* [Task instructions] Restate the data below word for word, omitting pictures.

* [The data]
=== Section Start ===
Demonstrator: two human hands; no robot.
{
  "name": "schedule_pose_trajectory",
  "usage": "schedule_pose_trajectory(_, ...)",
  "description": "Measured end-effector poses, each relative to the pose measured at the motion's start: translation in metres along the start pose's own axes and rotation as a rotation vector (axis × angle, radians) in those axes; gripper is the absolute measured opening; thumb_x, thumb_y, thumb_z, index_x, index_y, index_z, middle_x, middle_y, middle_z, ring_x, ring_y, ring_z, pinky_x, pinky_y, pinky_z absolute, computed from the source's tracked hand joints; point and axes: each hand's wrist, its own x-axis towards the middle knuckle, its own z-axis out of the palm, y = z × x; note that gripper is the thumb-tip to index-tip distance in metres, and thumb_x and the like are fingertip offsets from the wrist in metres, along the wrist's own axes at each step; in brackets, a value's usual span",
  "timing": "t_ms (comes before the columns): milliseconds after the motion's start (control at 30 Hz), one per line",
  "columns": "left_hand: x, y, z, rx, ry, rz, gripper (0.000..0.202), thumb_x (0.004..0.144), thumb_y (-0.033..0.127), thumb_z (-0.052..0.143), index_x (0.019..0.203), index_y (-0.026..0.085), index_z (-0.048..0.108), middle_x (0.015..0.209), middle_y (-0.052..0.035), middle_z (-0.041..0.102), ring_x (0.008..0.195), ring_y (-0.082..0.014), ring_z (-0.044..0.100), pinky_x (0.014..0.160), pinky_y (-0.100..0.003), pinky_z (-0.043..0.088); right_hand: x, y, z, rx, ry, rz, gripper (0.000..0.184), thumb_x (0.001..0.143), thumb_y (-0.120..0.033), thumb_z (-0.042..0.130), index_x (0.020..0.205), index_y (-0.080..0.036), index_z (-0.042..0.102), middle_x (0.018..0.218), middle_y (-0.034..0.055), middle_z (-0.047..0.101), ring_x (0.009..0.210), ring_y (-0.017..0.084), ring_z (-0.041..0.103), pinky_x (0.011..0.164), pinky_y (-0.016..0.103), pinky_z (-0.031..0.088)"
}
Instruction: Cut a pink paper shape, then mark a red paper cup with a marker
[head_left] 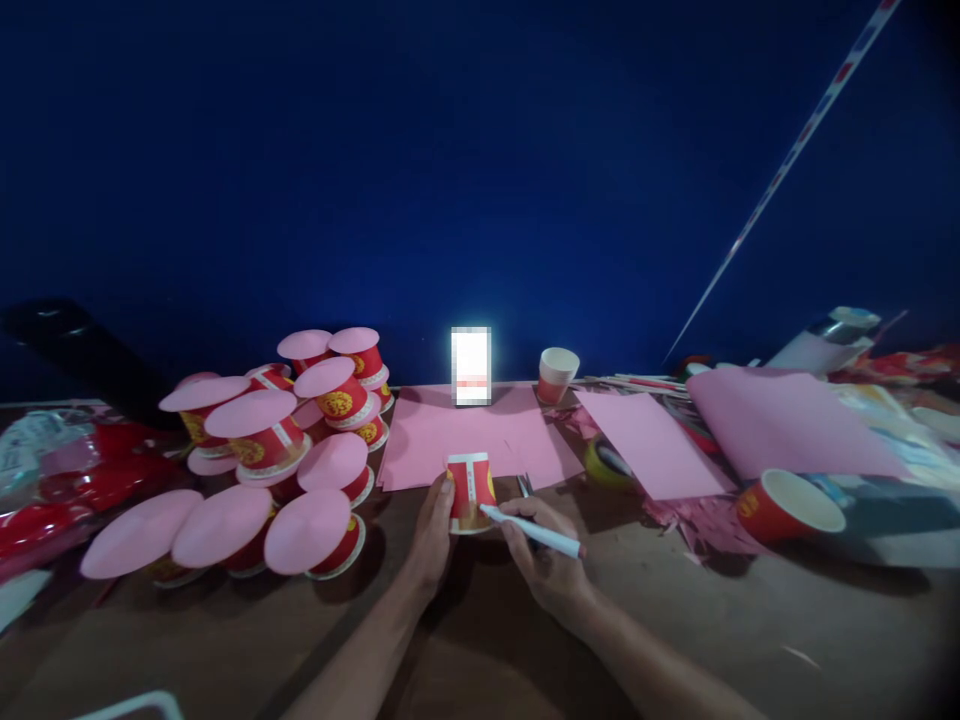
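In front of me a red paper cup [484, 487] with a white strip down its side stands upside down or is tipped, its white rim low. My left hand [433, 525] grips its left side. In my right hand [551, 560] is a white marker pen [544, 533], its tip at the lower right of the cup's side. The pen's other end points right and has a reddish tip. Just behind the right hand, a pair of scissors [524, 485] shows in part. Pink paper sheets [420, 430] lie beyond the cup.
Stacked red cups topped with pink paper discs [307, 530] crowd the left. A lit phone [471, 365] stands at the back. On the right are a white-and-red cup [559, 375], tape roll [606, 462], pink sheet [652, 445], paper scraps [701, 528] and tipped cup [791, 503].
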Motion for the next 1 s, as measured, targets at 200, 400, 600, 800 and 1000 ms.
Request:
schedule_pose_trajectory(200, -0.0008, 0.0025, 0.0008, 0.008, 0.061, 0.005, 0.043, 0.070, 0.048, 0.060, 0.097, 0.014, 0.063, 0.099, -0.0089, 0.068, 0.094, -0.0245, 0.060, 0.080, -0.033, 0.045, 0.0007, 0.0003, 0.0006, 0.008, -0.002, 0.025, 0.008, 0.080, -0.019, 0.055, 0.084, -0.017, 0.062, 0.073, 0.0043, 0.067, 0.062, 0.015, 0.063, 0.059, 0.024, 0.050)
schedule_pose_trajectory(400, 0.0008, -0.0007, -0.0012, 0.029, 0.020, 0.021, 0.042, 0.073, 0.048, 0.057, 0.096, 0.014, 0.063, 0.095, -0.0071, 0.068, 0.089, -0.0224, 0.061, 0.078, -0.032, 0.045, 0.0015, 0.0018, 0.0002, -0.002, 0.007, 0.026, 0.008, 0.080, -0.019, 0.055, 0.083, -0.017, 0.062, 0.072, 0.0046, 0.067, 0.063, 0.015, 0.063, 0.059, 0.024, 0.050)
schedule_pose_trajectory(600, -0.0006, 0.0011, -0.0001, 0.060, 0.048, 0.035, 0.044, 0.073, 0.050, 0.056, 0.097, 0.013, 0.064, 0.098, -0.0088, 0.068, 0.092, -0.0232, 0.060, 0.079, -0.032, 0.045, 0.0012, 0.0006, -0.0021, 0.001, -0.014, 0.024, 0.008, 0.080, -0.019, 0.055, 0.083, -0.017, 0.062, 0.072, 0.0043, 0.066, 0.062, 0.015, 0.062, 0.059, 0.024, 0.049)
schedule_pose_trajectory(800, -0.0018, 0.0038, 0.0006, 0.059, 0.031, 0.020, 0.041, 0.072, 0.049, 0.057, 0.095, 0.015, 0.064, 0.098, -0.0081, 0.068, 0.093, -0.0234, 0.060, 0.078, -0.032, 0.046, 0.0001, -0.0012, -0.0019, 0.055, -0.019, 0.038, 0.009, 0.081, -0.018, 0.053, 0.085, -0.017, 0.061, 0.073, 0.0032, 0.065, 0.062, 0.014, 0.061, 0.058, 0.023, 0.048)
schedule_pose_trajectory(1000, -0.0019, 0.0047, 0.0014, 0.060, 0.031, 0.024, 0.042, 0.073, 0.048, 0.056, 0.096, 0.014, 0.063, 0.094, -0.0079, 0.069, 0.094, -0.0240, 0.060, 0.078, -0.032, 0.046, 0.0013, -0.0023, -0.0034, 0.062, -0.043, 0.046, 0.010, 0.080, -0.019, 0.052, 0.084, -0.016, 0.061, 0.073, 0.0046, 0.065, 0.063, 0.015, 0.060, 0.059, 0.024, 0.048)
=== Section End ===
* [Result for this task]
Demonstrator: two human hands; no robot.
{
  "name": "schedule_pose_trajectory",
  "usage": "schedule_pose_trajectory(_, ...)",
  "description": "Measured end-effector poses, each relative to the pose measured at the motion's start: translation in metres along the start pose's own axes and rotation as a rotation vector (axis × angle, radians) in those axes; gripper is the absolute measured opening; thumb_x, thumb_y, thumb_z, index_x, index_y, index_z, middle_x, middle_y, middle_z, ring_x, ring_y, ring_z, pinky_x, pinky_y, pinky_z absolute, computed from the source's tracked hand joints; point and axes: each hand's wrist, its own x-axis towards the middle knuckle, its own z-axis out of the palm, y = z × x; note that gripper is the thumb-tip to index-tip distance in metres, and thumb_x and the like are fingertip offsets from the wrist in metres, along the wrist's own axes at each step; in brackets, a value's usual span",
  "timing": "t_ms (comes before the columns): milliseconds after the motion's start (control at 30 Hz), one per line",
  "columns": "left_hand: x, y, z, rx, ry, rz, gripper (0.000..0.202), thumb_x (0.004..0.144), thumb_y (-0.033..0.127), thumb_z (-0.052..0.143), index_x (0.019..0.203), index_y (-0.026..0.085), index_z (-0.048..0.108), middle_x (0.015..0.209), middle_y (-0.052..0.035), middle_z (-0.041..0.102), ring_x (0.008..0.195), ring_y (-0.082..0.014), ring_z (-0.044..0.100), pinky_x (0.014..0.160), pinky_y (-0.100..0.003), pinky_z (-0.043..0.088); right_hand: x, y, z, rx, ry, rz, gripper (0.000..0.184), thumb_x (0.001..0.143), thumb_y (-0.120..0.033), thumb_z (-0.042..0.130), index_x (0.020..0.205), index_y (-0.080..0.036), index_z (-0.042..0.102), middle_x (0.018..0.218), middle_y (-0.034..0.055), middle_z (-0.047..0.101), ring_x (0.009..0.210), ring_y (-0.017..0.084), ring_z (-0.041..0.103), pinky_x (0.011..0.164), pinky_y (-0.016..0.103), pinky_z (-0.031..0.088)"
}
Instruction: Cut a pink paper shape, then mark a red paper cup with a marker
[head_left] 
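In front of me a red paper cup [484, 487] with a white strip down its side stands upside down or is tipped, its white rim low. My left hand [433, 525] grips its left side. In my right hand [551, 560] is a white marker pen [544, 533], its tip at the lower right of the cup's side. The pen's other end points right and has a reddish tip. Just behind the right hand, a pair of scissors [524, 485] shows in part. Pink paper sheets [420, 430] lie beyond the cup.
Stacked red cups topped with pink paper discs [307, 530] crowd the left. A lit phone [471, 365] stands at the back. On the right are a white-and-red cup [559, 375], tape roll [606, 462], pink sheet [652, 445], paper scraps [701, 528] and tipped cup [791, 503].
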Motion for the next 1 s, as measured, targets at 200, 400, 600, 800 and 1000 ms.
Request:
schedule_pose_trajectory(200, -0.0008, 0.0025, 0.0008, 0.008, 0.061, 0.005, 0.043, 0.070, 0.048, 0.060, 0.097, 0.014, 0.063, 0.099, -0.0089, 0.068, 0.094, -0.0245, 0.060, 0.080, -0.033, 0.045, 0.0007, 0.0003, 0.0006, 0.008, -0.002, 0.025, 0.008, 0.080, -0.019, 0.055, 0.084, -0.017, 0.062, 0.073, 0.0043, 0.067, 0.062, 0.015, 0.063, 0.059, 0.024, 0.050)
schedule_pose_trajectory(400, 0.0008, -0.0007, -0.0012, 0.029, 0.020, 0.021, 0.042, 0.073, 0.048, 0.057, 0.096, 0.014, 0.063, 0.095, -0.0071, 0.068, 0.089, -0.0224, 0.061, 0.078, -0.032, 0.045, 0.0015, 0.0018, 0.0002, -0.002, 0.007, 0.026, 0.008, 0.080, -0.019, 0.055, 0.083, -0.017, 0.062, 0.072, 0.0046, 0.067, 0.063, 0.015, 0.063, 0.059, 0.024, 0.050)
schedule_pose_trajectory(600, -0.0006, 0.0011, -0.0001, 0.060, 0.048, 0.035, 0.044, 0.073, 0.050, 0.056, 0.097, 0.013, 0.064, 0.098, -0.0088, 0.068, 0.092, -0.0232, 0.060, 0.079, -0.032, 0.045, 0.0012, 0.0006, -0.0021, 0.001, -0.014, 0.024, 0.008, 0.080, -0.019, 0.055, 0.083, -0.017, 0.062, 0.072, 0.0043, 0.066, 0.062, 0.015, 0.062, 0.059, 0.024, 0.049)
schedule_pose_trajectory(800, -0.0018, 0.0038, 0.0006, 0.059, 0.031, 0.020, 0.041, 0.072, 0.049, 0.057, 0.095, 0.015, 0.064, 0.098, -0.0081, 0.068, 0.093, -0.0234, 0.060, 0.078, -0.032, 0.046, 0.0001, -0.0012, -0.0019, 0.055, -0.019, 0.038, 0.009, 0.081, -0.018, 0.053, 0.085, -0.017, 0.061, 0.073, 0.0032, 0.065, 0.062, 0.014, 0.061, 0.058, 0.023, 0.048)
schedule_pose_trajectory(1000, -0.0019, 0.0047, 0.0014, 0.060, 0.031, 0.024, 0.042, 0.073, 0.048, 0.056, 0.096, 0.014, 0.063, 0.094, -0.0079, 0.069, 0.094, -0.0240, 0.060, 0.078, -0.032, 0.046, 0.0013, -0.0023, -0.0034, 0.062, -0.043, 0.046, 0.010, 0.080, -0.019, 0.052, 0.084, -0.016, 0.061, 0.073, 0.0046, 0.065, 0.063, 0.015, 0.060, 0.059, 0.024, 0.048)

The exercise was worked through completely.